Already the square $\square _2=\{0,1\}^2$ shows that the upper bound in Theorem 23 is best possible. Indeed, we have ${{\,\mathrm{rc}\,}}(\square _2) = 3$, and a routine check reveals that every hiding set for $\square _2$ has at most two elements. We do not know whether a similar result holds in higher dimensions: The discrete simplex $\varDelta _d$ does not admit hiding sets of size larger than 3 (see [35, Prop. 8.2.4]), but ${{\,\mathrm{rc}\,}}(\varDelta _d)$ grows at least logarithmically with d (see [35, Prop. 8.1.4] and [3, Thm. 1.2]). In fact, Weltge conjectures that ${{\,\mathrm{rc}\,}}(\varDelta _d)=d+1$. However, this example does not exclude an affirmative answer for the following question.

Question 24

Is there a constant $h_d$ only depending on the dimension d such that for every $X \in \mathcal {C}(\mathbb {Z}^d)$ we have

$$\begin{aligned} {{\,\mathrm{rc}\,}}(X) \le H(X) + h_d \,? \end{aligned}$$

5 Relaxation complexity of special families of lattice-convex sets

The exact value of ${{\,\mathrm{rc}\,}}(X)$, or any of its variants, is known only for very few classes of lattice-convex sets $X \subseteq \mathbb {Z}^d$: The discrete unit cube always admits a simplex relaxation, that is, ${{\,\mathrm{rc}\,}}(\{0,1\}^d) = d+1$ (see Weltge [35, Thm. 8.1.3]). The conjectured value ${{\,\mathrm{rc}\,}}(\varDelta _d) = d+1$ for the discrete standard simplex $\varDelta _d$ could only be affirmed for dimensions $d\le 4$ so far (see [3, Cor. 3.8]). Jeroslow [21, Thm. 7] showed that, for every $1 \le k \le 2^{d-1}$ there is a $(2^d-k)$-element subset $X_k$ of $\{0,1\}^d$ such that ${{\,\mathrm{rc}\,}}(X_k,\{0,1\}^d) = k$. Further, for $k=2^{d-1}$ one can choose $X_{2^{d-1}} = X_{\text {even}} {:}{=}\left\{ x \in \{0,1\}^d : \sum _{i=1}^d x_i\text { is even}\right\} $, however the value ${{\,\mathrm{rc}\,}}(X_{\text {even}})$ is not known. Besides some very specific examples that were needed to establish computability of ${{\,\mathrm{rc}\,}}(X)$ for 3-dimensional lattice-convex sets $X \subseteq \mathbb {Z}^3$ (see [3, Sect. 6]), we are not aware of any further classes for which ${{\,\mathrm{rc}\,}}(X)$ is known exactly.

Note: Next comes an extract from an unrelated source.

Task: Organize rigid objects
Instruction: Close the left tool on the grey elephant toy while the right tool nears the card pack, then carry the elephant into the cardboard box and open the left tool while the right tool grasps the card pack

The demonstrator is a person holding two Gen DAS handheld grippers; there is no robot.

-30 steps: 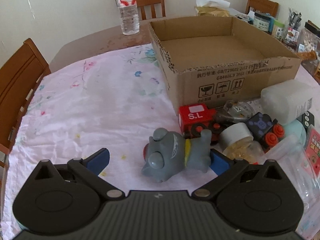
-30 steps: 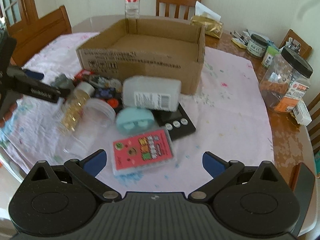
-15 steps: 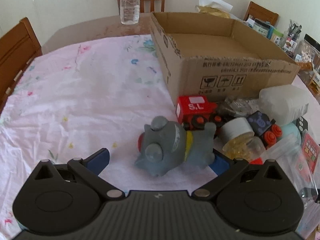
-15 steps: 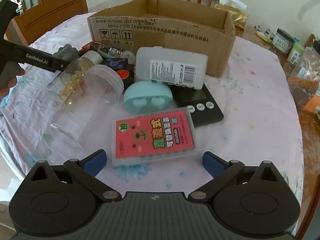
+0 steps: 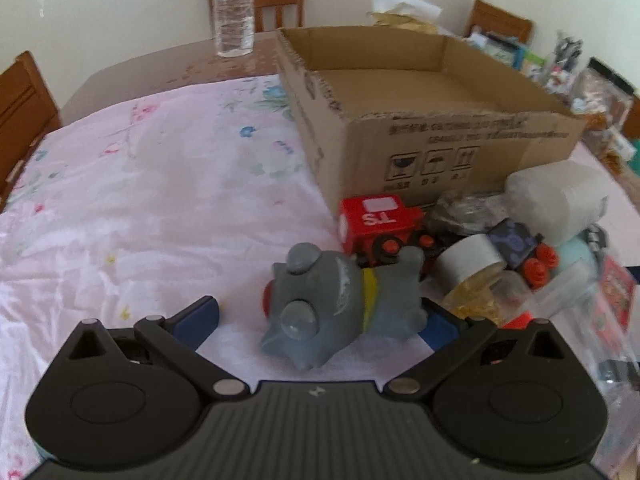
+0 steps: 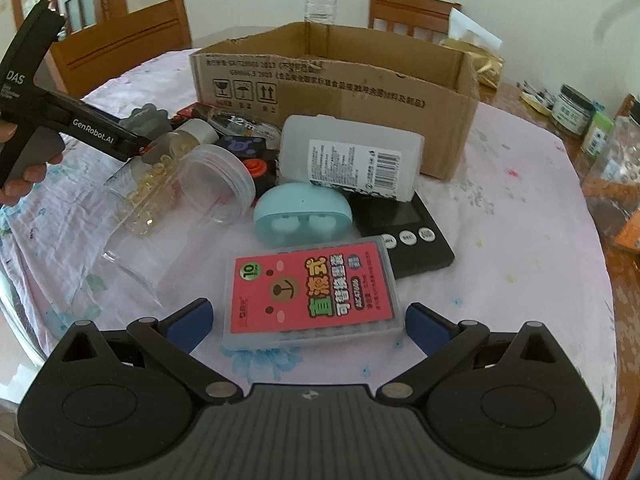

In this section, we determine the relaxation complexity of two classes of lattice-convex sets and thus add to the short list of exact results given above.

5.1 Rectangular boxes

Weltge’s (rational) simplex relaxation of the discrete unit cube $\{0,1\}^d$ can be generalized to the case that one segment of the cube is allowed to have arbitrary length. To this end, we call a set $\{a,\ldots ,b\}$ with $a, b \in \mathbb {Z}$ and $a \le b$ a discrete segment of length $b-a$, and we call the Cartesian product of finitely many discrete segments a discrete rectangular box. These examples contain a representative of every residue class in $(\mathbb {Z}/2\mathbb {Z})^d$, so that the relaxation complexity agrees with the rational relaxation complexity in view of [3, Thm. 1.4].

Lemma 25

For $b \in \mathbb {Z}_{>0}$, let $X_b {:}{=}\{0,1\}^\ell \times \{0,1,\ldots ,b\} \subseteq \mathbb {Z}^{\ell +1}$. Then, the simplex

$$\begin{aligned} P&{:}{=}\left\{ x \in \mathbb {R}^{\ell +1} : x_k \le 1 + \sum _{i=k+1}^{\ell +1} (b+1)^{-i} x_i, \text { for }k \in [\ell ], \right. \\&\quad \left. x_{\ell +1} \le b \quad \text {and} \quad x_1 + \sum _{i=2}^{\ell +1}(b+1)^{-i} x_i \ge 0 \right\} \end{aligned}$$

is a relaxation of $X_b$. In particular, ${{\,\mathrm{rc}\,}}(X_b) \le \ell +2$.

Proof

The proof is just an adjustment of Weltge’s arguments in [35, Lem. 7.2.1]. We need to show that $X_b = P \cap \mathbb {Z}^{\ell +1}$. The inclusion $X_b \subseteq P \cap \mathbb {Z}^{\ell +1}$ is quickly checked, so we give the details for the reverse inclusion.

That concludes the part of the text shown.